The main reasons I put them as systems tags are 1) when I think about these
possible system tags, some of them are for all types of messages (e.g.
timestamps), but some of them may be for a specific type of message
(compressed, control message) and for those not all of them are necessarily
required all the time, hence making them as compact tags may save us some
space when not all of them are available; 2) with tags we do not need to
bump up the protocol version every time we make a change to it, which
includes keeping the logic to handle all versions on the broker until the
old ones are officially discarded; instead, the broker can just ignore a
tag if its id is not recognizable since the client is on a newer version,
or use some default value / throw exception if a required tag is missing
since the client is on an older version.

>
> - You don't necessarily need application-level tags explicitly represented
> in the message format for efficiency. The application can define their own
> header (e.g. their message could be a size delimited header followed by a
> size delimited body). But actually if you use Avro you don't even need this
> I don't think. Avro has the ability to just deserialize the "header" fields
> in your message. Avro has a notion of reader and writer schemas. The writer
> schema is whatever the message was written with. If the reader schema is
> just the header, avro will skip any fields it doesn't need and just
> deserialize the fields it does need. This is actually a much more usable
> and flexible way to define a header since you get all the types avro allows
> instead of just bytes.
>

I agree that we can use a reader schema to just read out the header without
de-serializing the full message, and probably for compressed message we can
add an Avro / etc header for the compressed wrapper message also, but that
would enforce these applications (MM, auditor, clients) to be schema-aware,
which would usually require the people who manage this data pipeline also
manage the schemas, whereas ideally Kafka itself should just consider
bytes-in and bytes-out (and maybe a little bit more, like timestamps). The
purpose here is to not introduce an extra dependency while at the same time
allow applications to not fully de-serialize / de-compress the message in
order to do some simple processing based on metadata only.

>
> - We will need to think carefully about what to do with timestamps if we
> end up including them.

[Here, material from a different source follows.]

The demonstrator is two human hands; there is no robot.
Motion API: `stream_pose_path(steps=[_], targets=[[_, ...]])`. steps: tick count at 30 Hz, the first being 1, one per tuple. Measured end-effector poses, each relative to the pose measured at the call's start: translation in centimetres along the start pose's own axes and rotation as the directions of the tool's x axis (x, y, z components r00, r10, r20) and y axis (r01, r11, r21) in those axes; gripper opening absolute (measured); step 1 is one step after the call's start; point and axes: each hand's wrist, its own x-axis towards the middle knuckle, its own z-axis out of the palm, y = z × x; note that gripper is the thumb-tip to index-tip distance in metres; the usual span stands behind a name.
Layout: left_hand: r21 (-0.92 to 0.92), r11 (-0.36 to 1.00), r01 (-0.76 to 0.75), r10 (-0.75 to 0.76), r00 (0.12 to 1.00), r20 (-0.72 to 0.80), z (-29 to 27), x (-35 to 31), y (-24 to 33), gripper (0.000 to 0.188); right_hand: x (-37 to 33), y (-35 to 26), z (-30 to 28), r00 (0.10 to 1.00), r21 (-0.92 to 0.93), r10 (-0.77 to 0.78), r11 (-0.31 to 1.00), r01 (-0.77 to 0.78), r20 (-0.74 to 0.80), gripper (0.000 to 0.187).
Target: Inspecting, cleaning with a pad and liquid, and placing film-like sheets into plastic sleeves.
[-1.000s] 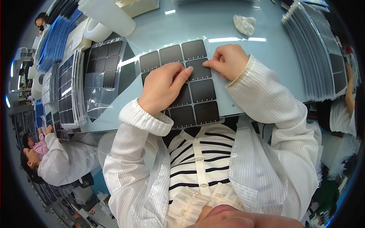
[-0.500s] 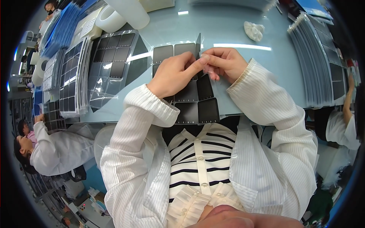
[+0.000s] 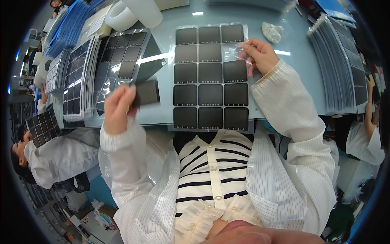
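My left hand (image 3: 119, 106) pinches a dark rectangular piece (image 3: 148, 93) over the table's left part, and its outline is blurred by motion. In front of me lies a clear sheet (image 3: 233, 52) bearing rows of dark rectangular pieces with rounded corners; the right-hand cell of the second row is clear. At that cell, on the sheet's right edge, my right hand (image 3: 260, 56) closes thumb and fingers on the clear film. Left of it, another clear sheet (image 3: 109, 77) of dark pieces lies partly bare, with a loose dark sheet (image 3: 152, 61) under its edge.
Stacks of similar sheets stand at the left (image 3: 76, 97) and right (image 3: 339, 69). White rolls (image 3: 122, 16) are at the back left, and a crumpled white lump (image 3: 271, 32) lies beyond my right hand. The table's near edge runs below the sheet. Other people sit at both sides.
My left hand has swung left, away from the right hand, carrying a dark piece off the sheet. The sheet now lies flatter, its second-row right cell clear. My right hand has shifted slightly right.
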Motion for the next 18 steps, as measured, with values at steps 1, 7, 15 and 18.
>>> stream_pose_path(steps=[1, 7, 15, 18], targets=[[0.009, 0.998, 0.057, -0.057, 0.997, 0.044, -0.5, -2.1, -0.3, 0.026, 0.0, 0.0, -0.1, 1.0, 0.0, 0.0, 1.0, 0.0, 0.007, 0.022], [-0.011, 0.923, 0.385, -0.363, 0.878, 0.311, -1.9, -9.7, -7.3, 0.024, 0.4, -0.2, -0.1, 1.0, -0.001, 0.002, 1.0, -0.002, -0.007, 0.024], [-0.461, 0.82, 0.339, -0.527, 0.76, -0.38, -3.2, -5.4, -21.2, 0.021, 0.5, -0.3, -0.4, 0.999, -0.048, -0.023, 0.999, 0.022, -0.024, 0.028], [-0.505, 0.815, 0.284, -0.486, 0.808, -0.332, -0.3, -5.1, -19.4, 0.023, 0.4, -0.3, -0.2, 0.999, -0.081, -0.022, 0.997, 0.018, -0.05, 0.028]])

There are actually several timestamps
>   - The time the producer created the message
>   - The time the leader received the message
>   - The time the current broker received the message
> The producer timestamps won't be at all increasing. The leader timestamp
> will be mostly increasing except when the clock changes or leadership
> moves. This somewhat complicates the use of these timestamps, though. From
> the point of view of the producer the only time that matters is the time
> the message was created. However since the producer sets this it can be
> arbitrarily bad (remember all the ntp issues and 1970 timestamps we would
> get). Say that the heuristic was to use the timestamp of the first message
> in a file for retention, the problem would be that the timestamps for the
> segments need not even be sequential and a single bad producer could send
> data with time in the distant past or future causing data to be deleted or
> retained forever. Using the broker timestamp at write time is better,
> though obvious that would be overwritten when data is mirrored between
> clusters (the mirror would then have a different time--and if the mirroring
> ever stopped that gap could be large). One approach would be to use the
> client timestamp but have the broker overwrite it if it is too bad (e.g.
> off by more than a minute, say).
>

We would need the reception timestamp (i.e. the third one) for log
cleaning, and as for the first / second ones, I originally put them as app
tags since they are likely to be used not by the brokers itself (e.g.
auditor, etc).

>
> -Jay
>
> On Fri, Oct 10, 2014 at 11:21 PM, Joel Koshy <jj...@gmail.com> wrote:
>
> > Thanks Guozhang! This is an excellent write-up and the approach nicely
> > consolidates a number of long-standing issues. It would be great if
> > everyone can review this carefully and give feedback.
> >
> > Also, wrt discussion in the past we have used a mix of wiki comments
> > and the mailing list. Personally, I think it is better to discuss on
> > the mailing list (for more visibility) and just post a bold link to
> > the (archived) mailing list thread on the wiki.
> >
> > Joel
> >
> > On Fri, Oct 10, 2014 at 05:33:52PM -0700, Guozhang Wang wrote:
> > > Hello all,
> > >
> > > I put some thoughts on enhancing our current message metadata format to
> > > solve a bunch of existing issues:
> > >
> > >
> >
> https://cwiki.apache.org/confluence/display/KAFKA/Kafka+Enriched+Message+Metadata
> > >
> > > This wiki page is for kicking off some discussions about the
> feasibility
> > of
> > > adding more info into the message header, and if possible how we would
> > add
> > > them.
> > >
> > > -- Guozhang
> >
> >
>

-- 
-- Guozhang

Re: [DISCUSSION] Message Metadata

Posted by Jay Kreps <ja...@gmail.com>.

I need to take more time to think about this. Here are a few off-the-cuff
remarks:

- To date we have tried really, really hard to keep the data model for
message simple since after all you can always add whatever you like inside
the message body.

- For system tags, why not just make these fields first class fields in
message? The purpose of a system tag is presumably that Why have a bunch of
key-value pairs versus first-class fields?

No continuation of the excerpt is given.